WORK INSTRUCTIONS » Would you transcribe exactly the lines below, starting at the one that contains "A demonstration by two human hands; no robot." and ending with the last line, both included? Leave out all other lines.

***

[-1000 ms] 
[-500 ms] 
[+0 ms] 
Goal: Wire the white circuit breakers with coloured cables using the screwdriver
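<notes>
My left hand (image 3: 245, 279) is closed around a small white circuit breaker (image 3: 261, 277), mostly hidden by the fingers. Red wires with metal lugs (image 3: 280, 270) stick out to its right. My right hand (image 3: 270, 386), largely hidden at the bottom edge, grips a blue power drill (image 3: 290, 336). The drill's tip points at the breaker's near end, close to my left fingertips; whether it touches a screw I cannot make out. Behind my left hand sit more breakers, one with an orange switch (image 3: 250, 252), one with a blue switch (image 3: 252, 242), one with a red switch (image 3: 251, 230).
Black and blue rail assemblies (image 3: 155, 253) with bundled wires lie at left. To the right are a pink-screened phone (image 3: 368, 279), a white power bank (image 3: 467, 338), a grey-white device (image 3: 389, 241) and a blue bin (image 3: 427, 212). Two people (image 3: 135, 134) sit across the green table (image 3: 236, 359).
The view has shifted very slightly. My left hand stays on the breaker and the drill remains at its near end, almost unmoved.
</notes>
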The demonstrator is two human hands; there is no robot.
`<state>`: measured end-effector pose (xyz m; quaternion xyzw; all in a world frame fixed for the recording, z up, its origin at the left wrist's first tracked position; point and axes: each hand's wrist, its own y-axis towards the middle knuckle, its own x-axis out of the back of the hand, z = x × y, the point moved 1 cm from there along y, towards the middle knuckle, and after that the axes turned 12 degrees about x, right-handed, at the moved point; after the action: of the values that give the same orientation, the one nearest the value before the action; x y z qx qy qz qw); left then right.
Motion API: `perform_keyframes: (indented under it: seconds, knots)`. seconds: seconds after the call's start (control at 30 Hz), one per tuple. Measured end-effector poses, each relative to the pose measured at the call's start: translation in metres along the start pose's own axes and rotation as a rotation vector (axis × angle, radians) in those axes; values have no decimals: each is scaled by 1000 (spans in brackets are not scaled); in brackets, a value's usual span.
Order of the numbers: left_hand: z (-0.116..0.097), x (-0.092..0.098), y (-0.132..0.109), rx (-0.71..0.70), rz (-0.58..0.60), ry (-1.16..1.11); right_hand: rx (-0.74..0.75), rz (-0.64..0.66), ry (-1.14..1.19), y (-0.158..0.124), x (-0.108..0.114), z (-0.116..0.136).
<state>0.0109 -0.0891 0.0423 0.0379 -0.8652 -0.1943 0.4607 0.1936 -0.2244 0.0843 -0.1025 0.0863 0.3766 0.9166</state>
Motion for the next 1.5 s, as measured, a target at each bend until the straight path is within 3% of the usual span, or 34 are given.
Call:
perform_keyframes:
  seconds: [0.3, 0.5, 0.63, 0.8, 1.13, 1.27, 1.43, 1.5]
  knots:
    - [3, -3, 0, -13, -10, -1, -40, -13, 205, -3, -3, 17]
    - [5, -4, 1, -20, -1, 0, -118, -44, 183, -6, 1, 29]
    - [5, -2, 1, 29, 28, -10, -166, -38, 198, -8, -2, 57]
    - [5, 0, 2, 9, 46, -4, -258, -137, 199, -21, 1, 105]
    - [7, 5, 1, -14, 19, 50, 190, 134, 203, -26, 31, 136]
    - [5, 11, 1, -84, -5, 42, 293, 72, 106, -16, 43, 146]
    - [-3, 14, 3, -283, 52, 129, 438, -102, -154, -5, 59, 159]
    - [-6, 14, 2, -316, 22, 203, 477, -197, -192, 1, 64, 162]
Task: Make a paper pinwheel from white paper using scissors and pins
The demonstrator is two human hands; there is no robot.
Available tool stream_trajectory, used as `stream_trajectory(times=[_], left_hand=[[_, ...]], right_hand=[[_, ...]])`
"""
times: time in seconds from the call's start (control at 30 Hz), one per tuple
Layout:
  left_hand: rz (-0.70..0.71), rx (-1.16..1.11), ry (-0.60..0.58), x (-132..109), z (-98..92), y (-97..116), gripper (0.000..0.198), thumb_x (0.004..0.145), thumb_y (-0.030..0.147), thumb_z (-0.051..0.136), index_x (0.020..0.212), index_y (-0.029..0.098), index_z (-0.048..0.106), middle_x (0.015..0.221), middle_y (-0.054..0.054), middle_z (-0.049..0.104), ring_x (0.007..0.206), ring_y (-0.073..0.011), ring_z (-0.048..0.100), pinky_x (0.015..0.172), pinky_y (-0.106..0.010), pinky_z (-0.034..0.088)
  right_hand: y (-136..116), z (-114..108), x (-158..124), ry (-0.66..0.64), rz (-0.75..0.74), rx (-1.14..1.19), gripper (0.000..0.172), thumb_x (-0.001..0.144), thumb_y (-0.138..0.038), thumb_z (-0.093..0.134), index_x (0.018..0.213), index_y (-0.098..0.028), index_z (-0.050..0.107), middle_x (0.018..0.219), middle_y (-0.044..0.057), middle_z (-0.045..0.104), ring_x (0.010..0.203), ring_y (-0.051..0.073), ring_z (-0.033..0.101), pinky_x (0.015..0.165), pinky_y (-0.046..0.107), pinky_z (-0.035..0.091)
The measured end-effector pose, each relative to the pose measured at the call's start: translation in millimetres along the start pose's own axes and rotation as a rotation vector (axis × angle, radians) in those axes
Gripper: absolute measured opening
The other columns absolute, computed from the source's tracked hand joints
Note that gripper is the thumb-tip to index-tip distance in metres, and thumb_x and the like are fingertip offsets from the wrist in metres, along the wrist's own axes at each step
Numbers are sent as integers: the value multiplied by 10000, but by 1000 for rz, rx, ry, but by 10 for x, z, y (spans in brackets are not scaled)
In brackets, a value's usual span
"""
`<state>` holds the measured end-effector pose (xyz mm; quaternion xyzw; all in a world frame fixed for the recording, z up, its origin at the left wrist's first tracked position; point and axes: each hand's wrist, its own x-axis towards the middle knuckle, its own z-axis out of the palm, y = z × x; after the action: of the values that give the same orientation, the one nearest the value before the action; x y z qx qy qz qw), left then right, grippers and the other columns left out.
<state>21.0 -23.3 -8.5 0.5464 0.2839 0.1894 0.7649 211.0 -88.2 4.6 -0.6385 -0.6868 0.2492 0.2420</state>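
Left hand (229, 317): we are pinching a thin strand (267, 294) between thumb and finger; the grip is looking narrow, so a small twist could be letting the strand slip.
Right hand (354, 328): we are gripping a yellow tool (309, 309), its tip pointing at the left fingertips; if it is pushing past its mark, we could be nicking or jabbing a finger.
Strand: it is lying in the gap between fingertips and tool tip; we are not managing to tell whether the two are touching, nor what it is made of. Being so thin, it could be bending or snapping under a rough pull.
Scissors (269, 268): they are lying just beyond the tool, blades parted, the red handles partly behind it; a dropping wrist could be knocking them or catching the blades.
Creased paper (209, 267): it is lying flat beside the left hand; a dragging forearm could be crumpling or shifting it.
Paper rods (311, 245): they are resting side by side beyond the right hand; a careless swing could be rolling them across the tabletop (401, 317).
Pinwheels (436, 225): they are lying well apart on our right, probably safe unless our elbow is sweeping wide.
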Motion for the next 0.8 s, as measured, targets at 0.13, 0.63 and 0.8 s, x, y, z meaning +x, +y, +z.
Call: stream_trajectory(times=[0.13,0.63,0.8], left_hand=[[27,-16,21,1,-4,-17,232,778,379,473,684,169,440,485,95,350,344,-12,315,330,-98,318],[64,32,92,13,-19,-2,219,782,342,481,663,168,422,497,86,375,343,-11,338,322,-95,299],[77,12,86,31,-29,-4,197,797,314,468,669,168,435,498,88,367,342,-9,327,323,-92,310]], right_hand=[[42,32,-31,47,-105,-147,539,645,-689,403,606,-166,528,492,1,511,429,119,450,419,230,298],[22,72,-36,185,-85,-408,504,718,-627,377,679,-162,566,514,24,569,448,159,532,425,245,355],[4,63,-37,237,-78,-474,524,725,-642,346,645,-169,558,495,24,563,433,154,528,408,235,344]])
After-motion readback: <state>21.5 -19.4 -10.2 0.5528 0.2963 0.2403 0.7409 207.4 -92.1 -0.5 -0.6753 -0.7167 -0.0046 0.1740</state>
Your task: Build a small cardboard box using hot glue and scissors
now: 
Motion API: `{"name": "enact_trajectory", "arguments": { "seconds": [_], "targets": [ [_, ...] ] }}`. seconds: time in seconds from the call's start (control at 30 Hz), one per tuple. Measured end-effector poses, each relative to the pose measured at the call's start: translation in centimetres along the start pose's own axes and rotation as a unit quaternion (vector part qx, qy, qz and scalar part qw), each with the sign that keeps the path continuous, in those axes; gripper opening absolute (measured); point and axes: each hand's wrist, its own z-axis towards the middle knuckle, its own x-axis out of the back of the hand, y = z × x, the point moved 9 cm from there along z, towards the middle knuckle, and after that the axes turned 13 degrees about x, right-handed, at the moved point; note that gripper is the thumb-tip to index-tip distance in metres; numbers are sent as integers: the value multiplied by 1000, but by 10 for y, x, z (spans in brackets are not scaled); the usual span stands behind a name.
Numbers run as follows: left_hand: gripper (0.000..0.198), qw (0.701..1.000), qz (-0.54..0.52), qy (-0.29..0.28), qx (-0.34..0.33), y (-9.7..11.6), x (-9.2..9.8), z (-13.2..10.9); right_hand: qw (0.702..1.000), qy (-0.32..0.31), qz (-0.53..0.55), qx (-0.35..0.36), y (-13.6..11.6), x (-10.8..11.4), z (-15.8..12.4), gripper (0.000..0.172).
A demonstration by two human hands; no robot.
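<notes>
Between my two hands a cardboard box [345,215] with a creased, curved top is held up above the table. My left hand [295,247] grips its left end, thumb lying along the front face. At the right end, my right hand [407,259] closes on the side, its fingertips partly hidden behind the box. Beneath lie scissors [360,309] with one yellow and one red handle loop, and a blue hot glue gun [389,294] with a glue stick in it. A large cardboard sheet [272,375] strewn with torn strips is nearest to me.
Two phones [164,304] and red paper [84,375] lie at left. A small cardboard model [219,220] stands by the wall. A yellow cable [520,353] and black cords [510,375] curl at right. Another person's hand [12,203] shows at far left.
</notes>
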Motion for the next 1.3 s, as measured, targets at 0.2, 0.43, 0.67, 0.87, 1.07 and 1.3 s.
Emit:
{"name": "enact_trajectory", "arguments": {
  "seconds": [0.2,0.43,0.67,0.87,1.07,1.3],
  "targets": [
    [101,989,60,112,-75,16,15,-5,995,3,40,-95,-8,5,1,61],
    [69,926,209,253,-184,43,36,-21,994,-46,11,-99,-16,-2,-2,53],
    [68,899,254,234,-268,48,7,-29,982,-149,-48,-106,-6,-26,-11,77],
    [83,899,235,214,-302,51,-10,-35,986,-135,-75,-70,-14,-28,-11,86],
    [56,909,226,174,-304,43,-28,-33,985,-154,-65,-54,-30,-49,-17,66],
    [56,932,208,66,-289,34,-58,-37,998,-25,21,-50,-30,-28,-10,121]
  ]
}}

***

EXERCISE RESPONSE »
A demonstration by two human hands; no robot.
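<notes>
Between my two hands a cardboard box [345,215] with a creased, curved top is held up above the table. My left hand [295,247] grips its left end, thumb lying along the front face. At the right end, my right hand [407,259] closes on the side, its fingertips partly hidden behind the box. Beneath lie scissors [360,309] with one yellow and one red handle loop, and a blue hot glue gun [389,294] with a glue stick in it. A large cardboard sheet [272,375] strewn with torn strips is nearest to me.
Two phones [164,304] and red paper [84,375] lie at left. A small cardboard model [219,220] stands by the wall. A yellow cable [520,353] and black cords [510,375] curl at right. Another person's hand [12,203] shows at far left.
</notes>
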Motion for the next 1.3 s, as measured, targets at 0.2, 0.43, 0.67, 0.87, 1.07 and 1.3 s.
Emit:
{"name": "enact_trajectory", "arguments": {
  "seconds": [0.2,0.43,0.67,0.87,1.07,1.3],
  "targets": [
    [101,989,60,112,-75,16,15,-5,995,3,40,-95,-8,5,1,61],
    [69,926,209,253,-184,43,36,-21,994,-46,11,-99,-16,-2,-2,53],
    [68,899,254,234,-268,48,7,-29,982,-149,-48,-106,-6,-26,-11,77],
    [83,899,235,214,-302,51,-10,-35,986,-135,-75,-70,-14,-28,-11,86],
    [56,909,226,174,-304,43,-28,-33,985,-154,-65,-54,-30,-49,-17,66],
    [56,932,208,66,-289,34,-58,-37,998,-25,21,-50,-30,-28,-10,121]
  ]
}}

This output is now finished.